[Task item]
Your answer must consist of exactly the lines below, starting with the line with "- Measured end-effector" and going on through the line with "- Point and", and nothing else.

[Source material]
BEGIN

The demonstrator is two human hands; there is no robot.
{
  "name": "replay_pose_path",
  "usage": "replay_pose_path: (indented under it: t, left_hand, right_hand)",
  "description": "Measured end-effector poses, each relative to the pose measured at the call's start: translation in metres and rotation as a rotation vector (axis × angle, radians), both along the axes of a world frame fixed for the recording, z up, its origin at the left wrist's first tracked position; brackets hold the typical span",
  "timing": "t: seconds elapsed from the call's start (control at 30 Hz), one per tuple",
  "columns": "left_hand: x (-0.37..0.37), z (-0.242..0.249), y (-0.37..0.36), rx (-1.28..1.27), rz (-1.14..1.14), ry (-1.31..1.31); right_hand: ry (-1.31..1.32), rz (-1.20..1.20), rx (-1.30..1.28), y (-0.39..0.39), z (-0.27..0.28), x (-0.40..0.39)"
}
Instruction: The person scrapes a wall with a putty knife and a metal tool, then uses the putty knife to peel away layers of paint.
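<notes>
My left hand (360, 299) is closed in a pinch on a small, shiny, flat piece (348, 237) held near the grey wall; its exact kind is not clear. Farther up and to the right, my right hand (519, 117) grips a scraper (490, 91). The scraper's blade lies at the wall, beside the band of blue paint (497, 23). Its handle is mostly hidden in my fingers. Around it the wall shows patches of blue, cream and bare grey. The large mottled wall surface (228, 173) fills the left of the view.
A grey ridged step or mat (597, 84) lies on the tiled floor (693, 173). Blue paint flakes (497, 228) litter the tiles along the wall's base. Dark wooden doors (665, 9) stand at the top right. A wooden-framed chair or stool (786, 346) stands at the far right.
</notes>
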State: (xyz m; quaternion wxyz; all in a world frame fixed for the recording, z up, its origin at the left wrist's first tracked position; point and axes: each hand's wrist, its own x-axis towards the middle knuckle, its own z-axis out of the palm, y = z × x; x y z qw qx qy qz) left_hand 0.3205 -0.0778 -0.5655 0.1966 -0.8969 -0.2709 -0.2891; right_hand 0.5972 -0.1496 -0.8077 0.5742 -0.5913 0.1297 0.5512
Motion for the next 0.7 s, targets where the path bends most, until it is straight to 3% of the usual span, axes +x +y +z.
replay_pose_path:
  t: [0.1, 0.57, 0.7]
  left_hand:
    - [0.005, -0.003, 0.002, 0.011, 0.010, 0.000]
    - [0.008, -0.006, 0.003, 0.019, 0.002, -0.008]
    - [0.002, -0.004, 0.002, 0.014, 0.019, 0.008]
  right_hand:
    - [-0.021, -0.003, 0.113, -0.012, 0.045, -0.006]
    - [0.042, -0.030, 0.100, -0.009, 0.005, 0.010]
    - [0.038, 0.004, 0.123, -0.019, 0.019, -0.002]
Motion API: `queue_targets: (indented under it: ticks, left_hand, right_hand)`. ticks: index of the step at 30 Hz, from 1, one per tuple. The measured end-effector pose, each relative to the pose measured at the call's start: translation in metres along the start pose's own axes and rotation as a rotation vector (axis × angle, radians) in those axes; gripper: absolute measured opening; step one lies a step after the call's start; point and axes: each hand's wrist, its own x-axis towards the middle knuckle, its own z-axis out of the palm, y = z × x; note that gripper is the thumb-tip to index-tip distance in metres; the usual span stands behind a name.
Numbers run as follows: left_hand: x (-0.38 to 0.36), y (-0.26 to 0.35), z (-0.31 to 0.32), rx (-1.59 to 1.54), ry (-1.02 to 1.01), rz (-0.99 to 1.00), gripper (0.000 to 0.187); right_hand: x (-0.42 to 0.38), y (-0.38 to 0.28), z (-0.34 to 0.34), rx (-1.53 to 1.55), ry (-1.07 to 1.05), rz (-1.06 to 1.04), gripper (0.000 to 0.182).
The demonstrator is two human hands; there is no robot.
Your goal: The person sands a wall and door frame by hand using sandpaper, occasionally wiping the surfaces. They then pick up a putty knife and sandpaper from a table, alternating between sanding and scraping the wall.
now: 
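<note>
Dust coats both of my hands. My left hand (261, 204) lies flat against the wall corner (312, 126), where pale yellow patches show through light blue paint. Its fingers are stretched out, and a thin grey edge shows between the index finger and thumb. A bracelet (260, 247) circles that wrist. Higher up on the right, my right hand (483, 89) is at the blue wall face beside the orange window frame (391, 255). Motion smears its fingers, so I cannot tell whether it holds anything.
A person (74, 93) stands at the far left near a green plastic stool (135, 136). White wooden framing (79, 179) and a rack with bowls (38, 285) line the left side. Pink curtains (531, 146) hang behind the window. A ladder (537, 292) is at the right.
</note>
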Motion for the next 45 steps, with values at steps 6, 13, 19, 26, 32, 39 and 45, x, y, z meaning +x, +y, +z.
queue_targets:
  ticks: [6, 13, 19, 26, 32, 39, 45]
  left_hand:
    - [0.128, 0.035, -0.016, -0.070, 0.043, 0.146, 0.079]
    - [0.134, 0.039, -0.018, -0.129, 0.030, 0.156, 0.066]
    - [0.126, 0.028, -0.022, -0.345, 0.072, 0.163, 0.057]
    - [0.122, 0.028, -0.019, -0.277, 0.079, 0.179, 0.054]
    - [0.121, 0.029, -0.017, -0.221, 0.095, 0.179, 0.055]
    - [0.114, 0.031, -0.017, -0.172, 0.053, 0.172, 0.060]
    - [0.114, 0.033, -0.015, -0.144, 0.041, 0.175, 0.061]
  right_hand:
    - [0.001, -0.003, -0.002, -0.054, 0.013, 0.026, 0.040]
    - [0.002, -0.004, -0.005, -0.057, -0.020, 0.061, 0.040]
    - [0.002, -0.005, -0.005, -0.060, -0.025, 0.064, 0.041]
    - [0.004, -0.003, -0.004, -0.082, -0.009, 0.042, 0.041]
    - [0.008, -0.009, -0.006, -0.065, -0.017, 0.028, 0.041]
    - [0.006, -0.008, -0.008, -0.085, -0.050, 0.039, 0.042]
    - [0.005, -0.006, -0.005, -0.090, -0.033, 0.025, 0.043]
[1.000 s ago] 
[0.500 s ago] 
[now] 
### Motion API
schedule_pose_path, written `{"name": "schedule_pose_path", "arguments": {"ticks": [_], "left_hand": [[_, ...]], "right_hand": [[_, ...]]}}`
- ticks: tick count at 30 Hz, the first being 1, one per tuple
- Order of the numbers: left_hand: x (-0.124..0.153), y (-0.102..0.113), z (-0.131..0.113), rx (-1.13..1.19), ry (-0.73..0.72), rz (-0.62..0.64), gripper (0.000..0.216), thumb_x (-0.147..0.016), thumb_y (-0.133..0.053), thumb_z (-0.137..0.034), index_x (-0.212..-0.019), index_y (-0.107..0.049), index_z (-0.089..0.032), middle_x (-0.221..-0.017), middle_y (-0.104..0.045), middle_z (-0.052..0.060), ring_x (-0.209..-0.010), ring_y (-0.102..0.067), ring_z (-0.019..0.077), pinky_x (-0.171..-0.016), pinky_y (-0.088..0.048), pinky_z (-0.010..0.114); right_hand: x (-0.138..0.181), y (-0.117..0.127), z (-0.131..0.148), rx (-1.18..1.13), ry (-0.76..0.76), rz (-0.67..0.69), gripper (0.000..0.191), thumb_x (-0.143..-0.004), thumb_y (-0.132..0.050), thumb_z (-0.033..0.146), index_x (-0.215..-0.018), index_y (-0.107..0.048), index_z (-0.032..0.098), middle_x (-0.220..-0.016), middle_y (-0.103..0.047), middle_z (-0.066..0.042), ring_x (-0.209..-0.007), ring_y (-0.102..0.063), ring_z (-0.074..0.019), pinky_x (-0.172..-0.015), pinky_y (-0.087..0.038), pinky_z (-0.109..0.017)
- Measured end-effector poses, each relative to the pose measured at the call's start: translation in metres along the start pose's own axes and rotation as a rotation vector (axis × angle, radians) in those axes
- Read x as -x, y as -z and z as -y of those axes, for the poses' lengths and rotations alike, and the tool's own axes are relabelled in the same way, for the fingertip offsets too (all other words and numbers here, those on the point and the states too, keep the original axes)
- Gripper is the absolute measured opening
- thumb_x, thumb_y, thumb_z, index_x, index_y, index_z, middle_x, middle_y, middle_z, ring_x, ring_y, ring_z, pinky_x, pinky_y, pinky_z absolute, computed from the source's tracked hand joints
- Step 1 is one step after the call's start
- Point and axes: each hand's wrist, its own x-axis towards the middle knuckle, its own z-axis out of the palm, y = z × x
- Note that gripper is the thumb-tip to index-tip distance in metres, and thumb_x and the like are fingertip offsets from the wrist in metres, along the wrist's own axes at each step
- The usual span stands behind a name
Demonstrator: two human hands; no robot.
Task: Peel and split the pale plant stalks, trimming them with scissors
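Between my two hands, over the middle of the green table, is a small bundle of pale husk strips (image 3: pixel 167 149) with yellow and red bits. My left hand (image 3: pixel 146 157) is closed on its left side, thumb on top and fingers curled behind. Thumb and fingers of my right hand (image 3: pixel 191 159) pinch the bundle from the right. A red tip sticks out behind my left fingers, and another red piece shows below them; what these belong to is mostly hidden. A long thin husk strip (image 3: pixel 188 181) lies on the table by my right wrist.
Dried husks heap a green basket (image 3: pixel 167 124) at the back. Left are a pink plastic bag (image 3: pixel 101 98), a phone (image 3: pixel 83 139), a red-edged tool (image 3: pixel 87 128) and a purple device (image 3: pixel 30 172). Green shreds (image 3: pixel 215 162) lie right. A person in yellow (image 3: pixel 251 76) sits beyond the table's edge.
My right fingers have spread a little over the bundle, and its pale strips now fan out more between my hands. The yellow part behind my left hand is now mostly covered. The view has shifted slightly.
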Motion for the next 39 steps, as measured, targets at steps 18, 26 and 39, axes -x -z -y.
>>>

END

[Response area]
- Measured end-effector poses, each relative to the pose measured at the call's start: translation in metres along the start pose's own axes and rotation as a rotation vector (axis × angle, radians) in those axes
- Read x as -x, y as -z and z as -y of those axes, for the poses' lengths and rotations alike, and the tool's own axes are relabelled in the same way, for the fingertip offsets too (all other words and numbers here, those on the point and the states too, keep the original axes)
- Gripper is the absolute measured opening
- thumb_x, thumb_y, thumb_z, index_x, index_y, index_z, middle_x, middle_y, middle_z, ring_x, ring_y, ring_z, pinky_x, pinky_y, pinky_z absolute, computed from the source's tracked hand joints
- Step 1 is one step after the call's start
- Point and axes: each hand's wrist, its own x-axis towards the middle knuckle, its own z-axis out of the palm, y = z × x

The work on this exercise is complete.